How therefore to counter this steady drumbeat of gloom and restore the country's battered image? Probably the most prominent effort so far has been the ‘Amazing Thailand’ campaign which has been wheeled out worldwide. Billboards
from Moscow to Miami are now plastered with images of a waiing Thai woman with a back drop of the Grand Palace plus a ubiquitous elephant etc…yawningly unoriginal, but exactly what you’d expect, because that’s really all
the TAT has in its arsenal, tired and over used clichés.

They do however have one ace up their sleeves, the TV ads. A greater combination of desperation, lack of imagination and hype you are unlikely to see soon.

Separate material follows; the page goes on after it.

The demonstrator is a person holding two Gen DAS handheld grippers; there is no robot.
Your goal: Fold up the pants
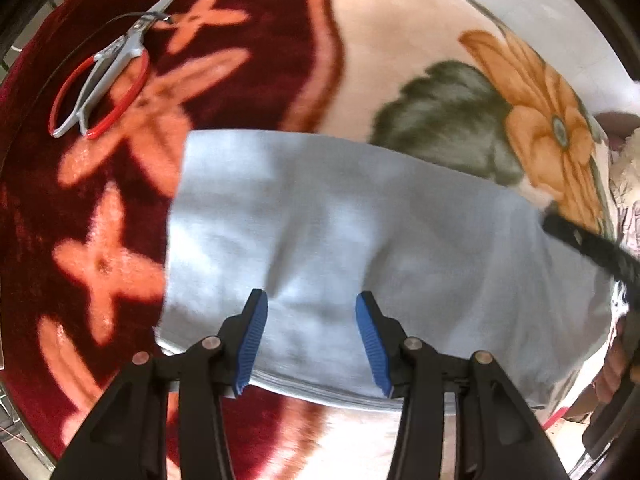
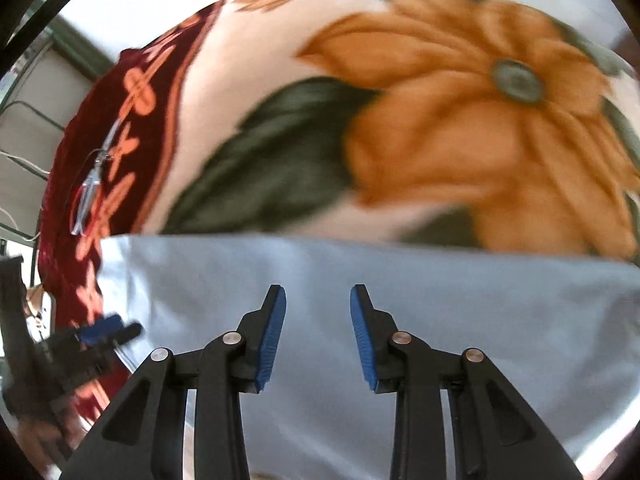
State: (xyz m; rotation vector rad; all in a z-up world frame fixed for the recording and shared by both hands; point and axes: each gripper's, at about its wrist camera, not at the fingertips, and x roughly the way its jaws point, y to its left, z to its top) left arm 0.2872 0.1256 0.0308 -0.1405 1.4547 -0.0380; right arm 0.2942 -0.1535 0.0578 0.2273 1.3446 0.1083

The one that sticks in my mind concerns the concierge who wais agreeably
to camera and then in less than perfect English proceeds to describe his rather tiresome job and all the things you can do around Bangkok. Essentially Bangkok is rather a shit hole, and a shit hole I am extremely fond of but for none of the reasons
that the TAT understandably cares to promote. We are told that Bangkok has ‘some of the best hotels in the world’. It doesn’t. There are very good hotels here but ‘best’ isn’t the superlative I or a lot
of seasoned travelers would use. Anyway this is an ad so what did I expect.

Secondly we are advised to go shopping, presumably at one of the upmarket malls that now line Sukhumvit, and experience exactly the same stores we left 48 hours ago in Farangland…ok. This can all be accessed from the ‘skytrain’
which is promoted as a place to get a ‘great view’ of Bangkok and there is a shot of the racecourse on the Silom line which admittedly is a good view and has the honour of being about the one and only good view on the entire ride
unless you love staring at dilapidated and filthy shophouses.

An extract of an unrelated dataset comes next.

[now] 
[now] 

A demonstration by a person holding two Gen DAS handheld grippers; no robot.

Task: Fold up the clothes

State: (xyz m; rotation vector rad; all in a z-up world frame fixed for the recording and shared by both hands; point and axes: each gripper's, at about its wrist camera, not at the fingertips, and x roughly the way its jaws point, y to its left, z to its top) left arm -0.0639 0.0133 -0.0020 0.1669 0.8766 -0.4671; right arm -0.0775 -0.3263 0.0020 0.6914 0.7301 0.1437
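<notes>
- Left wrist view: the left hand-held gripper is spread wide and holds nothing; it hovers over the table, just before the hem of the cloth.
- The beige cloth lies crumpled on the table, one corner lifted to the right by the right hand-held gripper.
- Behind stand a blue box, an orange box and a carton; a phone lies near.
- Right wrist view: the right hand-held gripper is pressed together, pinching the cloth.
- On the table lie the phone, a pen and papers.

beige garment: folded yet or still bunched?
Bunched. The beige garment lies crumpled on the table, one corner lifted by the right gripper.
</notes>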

Finally we are advised to visit a temple, as our concierge friend does, ‘to relax’. My experience of temples here, and there have been a few, is to wade through a phalanx of food cards and peddlers to share a view of garishly
painted concrete with about 500 other people…notice the punch line ‘to relax’.

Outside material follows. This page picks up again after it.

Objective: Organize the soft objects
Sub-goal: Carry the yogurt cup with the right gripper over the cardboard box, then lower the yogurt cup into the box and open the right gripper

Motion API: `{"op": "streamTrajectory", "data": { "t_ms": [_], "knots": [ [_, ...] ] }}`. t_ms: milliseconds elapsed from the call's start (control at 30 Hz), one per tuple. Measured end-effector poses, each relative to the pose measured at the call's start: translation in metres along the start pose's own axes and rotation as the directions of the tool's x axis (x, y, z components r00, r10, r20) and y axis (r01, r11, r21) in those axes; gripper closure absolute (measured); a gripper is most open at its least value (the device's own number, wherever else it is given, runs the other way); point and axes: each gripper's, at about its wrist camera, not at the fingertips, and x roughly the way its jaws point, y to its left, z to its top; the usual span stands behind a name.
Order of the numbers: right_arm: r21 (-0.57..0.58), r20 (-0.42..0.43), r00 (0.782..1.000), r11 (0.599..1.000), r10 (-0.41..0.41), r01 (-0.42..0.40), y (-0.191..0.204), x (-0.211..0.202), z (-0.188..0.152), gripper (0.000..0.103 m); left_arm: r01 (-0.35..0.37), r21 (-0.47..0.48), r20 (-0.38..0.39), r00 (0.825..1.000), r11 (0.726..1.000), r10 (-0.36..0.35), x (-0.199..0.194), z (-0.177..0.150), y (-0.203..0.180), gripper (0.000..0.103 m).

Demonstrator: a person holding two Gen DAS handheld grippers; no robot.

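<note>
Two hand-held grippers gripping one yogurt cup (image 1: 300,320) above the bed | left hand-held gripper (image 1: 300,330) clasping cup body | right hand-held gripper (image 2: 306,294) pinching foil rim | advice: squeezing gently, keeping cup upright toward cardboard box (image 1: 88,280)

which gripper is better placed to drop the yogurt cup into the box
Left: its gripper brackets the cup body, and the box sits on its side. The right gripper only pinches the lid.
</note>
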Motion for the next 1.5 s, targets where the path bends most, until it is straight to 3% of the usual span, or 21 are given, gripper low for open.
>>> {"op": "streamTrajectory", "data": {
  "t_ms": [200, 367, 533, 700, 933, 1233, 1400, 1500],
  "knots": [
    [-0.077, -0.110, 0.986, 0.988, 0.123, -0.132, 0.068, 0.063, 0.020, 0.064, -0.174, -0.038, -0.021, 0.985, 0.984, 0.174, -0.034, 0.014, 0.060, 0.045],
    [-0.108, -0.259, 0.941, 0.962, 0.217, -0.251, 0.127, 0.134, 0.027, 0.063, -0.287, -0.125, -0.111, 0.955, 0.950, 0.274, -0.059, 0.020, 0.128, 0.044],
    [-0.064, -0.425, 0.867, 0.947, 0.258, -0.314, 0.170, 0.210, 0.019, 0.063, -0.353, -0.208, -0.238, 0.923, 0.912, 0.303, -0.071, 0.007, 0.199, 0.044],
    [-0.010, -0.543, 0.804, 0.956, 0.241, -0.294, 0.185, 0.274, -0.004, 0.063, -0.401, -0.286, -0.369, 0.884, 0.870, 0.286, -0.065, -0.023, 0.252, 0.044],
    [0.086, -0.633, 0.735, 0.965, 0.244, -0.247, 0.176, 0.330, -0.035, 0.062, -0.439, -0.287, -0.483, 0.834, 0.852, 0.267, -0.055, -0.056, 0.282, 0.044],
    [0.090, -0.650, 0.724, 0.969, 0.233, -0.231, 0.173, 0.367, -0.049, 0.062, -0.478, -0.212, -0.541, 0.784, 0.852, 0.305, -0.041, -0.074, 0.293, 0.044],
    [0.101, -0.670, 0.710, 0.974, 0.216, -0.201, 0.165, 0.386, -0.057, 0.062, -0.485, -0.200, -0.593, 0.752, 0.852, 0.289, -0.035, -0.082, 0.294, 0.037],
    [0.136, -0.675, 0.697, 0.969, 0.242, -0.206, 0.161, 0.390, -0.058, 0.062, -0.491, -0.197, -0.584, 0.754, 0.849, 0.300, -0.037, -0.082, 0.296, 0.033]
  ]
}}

In summary, fly 24 hours, stay in a comfortable yet unremarkable hotel, go shopping in exactly the same shops you visited at home last week and go to an overcrowded concrete wat on the skytrain. Life as you know it will never be
the same.

The other ads concern the recommendations of a nice lady who is a ‘food stylist’ and her equally lame travel advice. ‘Food Stylist’ is of course the ultimate non job, yet gives the message that Thais are modern
and progressive because they have food stylists!

Finally there's a guy called Kid or Dip or something who is a ‘marine recreation specialist’ and was, until this ad was dreamed up, a boat driver (far too old-fashioned). He sits wistfully alone staring out to sea telling
us how nice Koh somewhere or other is. The kicker here is that it seems to be blowing a gale and overcast. Reminded me of Cornwall.

Bottom line, despite the best efforts of all the government agencies and tour operators the Thai paradise image is over. People thankfully now get the good (and there are a host of good things here) and the bad via the media, however biased
or inaccurate it may be. Thailand’s image will never be the basket of clichés it once was and people are now making choices about their time off, and there are a hell of a lot, based on rather different images than before. Consequently
they are deciding not to come, hence one of the reasons the numbers are dropping. Whether you feel it’s a good or bad thing probably depends on circumstance but one thing is undeniable, it’s a fact.

Stickman's thoughts:

I thought this was a really well written submission and I agree with almost all that you say. The one thing I would disagree with, and it is only a very small thing, is the hotels. I really do believe that the best hotels in Bangkok rate well on the world stage.

I also very much agree that what the TAT promotes and what many people enjoy about Thailand are two completely different things! Given the completely different way of thinking between Westerners and Thais, I cannot see this changing in a hurry.